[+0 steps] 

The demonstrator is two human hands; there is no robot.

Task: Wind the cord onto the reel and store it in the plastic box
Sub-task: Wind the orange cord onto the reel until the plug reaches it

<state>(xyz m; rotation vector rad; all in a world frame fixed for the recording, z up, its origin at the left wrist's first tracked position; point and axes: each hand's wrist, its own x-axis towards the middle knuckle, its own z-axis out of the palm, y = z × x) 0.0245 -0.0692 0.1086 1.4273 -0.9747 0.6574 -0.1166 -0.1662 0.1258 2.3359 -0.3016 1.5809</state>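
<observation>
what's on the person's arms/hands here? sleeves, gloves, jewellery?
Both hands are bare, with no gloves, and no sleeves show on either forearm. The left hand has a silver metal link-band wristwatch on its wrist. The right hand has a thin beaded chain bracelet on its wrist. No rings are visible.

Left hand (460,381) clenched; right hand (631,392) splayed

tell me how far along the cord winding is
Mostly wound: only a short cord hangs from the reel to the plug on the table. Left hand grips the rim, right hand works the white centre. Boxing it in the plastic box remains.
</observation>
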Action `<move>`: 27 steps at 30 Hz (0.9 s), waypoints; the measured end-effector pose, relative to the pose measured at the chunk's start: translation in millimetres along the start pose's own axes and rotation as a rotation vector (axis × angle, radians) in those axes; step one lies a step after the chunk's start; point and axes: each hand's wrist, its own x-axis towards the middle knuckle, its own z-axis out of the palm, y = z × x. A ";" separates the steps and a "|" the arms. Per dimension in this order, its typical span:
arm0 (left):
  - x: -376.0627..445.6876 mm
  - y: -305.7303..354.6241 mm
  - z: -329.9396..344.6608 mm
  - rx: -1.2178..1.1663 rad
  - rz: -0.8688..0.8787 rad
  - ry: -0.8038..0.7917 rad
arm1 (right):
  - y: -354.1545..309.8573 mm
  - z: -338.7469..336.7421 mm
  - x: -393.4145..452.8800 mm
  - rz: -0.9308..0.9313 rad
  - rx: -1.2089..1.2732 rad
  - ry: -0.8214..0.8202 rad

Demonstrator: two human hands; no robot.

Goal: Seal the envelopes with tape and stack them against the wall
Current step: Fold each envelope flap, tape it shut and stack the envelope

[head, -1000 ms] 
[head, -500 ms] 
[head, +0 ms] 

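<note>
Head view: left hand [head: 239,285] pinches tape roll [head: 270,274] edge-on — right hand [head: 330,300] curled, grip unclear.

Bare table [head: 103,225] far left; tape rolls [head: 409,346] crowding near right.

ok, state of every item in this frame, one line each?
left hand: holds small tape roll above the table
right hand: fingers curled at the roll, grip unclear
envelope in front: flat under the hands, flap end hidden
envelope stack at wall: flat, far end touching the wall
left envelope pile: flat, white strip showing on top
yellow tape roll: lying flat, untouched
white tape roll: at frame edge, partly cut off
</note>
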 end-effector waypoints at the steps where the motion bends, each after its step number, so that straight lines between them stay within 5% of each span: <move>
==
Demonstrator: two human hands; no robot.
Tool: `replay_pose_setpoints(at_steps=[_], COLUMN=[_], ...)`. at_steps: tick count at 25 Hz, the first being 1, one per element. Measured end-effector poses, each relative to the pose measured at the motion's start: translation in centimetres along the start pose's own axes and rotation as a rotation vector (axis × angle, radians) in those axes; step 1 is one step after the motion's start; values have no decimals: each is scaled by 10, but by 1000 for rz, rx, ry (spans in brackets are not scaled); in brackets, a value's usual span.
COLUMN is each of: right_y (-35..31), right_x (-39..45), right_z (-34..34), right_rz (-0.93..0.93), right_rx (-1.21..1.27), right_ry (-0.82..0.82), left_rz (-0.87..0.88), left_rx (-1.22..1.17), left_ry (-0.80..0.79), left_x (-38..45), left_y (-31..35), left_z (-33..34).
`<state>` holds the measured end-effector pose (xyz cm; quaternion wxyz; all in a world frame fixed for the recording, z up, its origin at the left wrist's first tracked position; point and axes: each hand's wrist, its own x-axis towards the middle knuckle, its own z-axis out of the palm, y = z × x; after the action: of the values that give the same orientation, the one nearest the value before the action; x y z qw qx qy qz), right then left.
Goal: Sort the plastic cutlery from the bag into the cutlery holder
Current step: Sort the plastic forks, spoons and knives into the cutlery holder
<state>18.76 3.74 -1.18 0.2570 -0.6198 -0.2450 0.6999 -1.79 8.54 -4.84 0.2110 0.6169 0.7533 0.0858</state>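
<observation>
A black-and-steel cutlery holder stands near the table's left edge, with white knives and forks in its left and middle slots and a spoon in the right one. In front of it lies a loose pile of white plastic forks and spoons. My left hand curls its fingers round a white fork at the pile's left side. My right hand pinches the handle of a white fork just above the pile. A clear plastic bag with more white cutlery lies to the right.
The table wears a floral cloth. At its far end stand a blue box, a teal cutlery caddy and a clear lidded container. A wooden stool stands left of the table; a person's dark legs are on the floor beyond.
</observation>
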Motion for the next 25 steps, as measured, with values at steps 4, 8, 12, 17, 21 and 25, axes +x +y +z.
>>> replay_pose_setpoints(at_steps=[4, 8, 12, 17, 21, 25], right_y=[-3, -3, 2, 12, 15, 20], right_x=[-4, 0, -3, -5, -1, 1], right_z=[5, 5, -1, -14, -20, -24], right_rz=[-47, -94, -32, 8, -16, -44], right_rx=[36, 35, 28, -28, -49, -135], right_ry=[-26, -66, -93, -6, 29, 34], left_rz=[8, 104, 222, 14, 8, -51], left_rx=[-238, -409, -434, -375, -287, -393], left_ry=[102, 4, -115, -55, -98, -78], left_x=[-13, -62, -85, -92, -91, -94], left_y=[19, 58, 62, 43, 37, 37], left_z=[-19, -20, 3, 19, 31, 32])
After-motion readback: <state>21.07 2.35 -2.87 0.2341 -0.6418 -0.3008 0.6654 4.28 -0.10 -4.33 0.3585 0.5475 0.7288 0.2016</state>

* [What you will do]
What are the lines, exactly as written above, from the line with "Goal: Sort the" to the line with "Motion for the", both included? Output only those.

* [Completed task]
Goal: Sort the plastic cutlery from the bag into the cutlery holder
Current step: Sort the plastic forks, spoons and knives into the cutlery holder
<state>18.76 3.74 -1.18 0.2570 -0.6198 -0.2450 0.6999 -1.79 8.54 -4.84 0.2110 0.6169 0.7533 0.0858</state>
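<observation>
A black-and-steel cutlery holder stands near the table's left edge, with white knives and forks in its left and middle slots and a spoon in the right one. In front of it lies a loose pile of white plastic forks and spoons. My left hand curls its fingers round a white fork at the pile's left side. My right hand pinches the handle of a white fork just above the pile. A clear plastic bag with more white cutlery lies to the right.
The table wears a floral cloth. At its far end stand a blue box, a teal cutlery caddy and a clear lidded container. A wooden stool stands left of the table; a person's dark legs are on the floor beyond.
</observation>
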Motion for the next 25 steps, as measured, with values at steps 4, 8, 12, 17, 21 and 25, axes +x +y +z.

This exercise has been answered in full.